Problem to work on: Line for line, the listing below is to be transcribed exactly.

Provided material:

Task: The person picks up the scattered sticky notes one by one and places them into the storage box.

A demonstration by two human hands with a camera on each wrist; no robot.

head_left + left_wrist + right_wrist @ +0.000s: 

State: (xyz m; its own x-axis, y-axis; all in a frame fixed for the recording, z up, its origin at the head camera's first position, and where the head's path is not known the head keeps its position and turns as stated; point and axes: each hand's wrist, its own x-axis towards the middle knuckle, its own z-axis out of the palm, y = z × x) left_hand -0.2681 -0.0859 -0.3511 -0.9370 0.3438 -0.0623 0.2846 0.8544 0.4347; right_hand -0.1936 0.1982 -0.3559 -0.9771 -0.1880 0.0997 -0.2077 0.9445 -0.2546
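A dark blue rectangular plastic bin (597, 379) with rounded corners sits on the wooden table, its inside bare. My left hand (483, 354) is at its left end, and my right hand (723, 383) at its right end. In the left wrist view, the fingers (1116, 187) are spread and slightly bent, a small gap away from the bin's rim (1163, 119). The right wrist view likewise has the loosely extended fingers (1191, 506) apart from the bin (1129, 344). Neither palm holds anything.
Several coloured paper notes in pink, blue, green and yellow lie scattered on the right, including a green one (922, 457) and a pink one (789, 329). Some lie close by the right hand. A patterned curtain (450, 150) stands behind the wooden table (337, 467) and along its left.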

Response to this task:
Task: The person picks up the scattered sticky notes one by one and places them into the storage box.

A demonstration by two human hands with a camera on each wrist; no robot.

head_left + left_wrist + right_wrist @ +0.000s: 

State: (xyz m; its own x-axis, y-axis; all in a frame fixed for the recording, z up, its origin at the head camera's first position, and where the head's path is not known the head keeps its position and turns as stated; point and axes: each hand's wrist, its own x-axis towards the middle knuckle, its own z-axis out of the palm, y = z × x) left_hand -0.2681 -0.0859 -0.3511 -0.9370 0.3438 -0.0623 0.2846 0.8544 0.4347; right_hand -0.1936 0.1982 -0.3559 -0.9771 -0.1880 0.0997 -0.2077 0.9445 -0.2546
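A dark blue rectangular plastic bin (597, 379) with rounded corners sits on the wooden table, its inside bare. My left hand (483, 354) is at its left end, and my right hand (723, 383) at its right end. In the left wrist view, the fingers (1116, 187) are spread and slightly bent, a small gap away from the bin's rim (1163, 119). The right wrist view likewise has the loosely extended fingers (1191, 506) apart from the bin (1129, 344). Neither palm holds anything.
Several coloured paper notes in pink, blue, green and yellow lie scattered on the right, including a green one (922, 457) and a pink one (789, 329). Some lie close by the right hand. A patterned curtain (450, 150) stands behind the wooden table (337, 467) and along its left.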

The answer has been fully stated.